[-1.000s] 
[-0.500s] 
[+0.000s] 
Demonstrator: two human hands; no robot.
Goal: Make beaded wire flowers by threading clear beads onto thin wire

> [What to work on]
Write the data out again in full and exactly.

> [Answer box]
[-1.000s] 
[-0.500s] 
[+0.000s] 
Demonstrator: two human hands; no robot.
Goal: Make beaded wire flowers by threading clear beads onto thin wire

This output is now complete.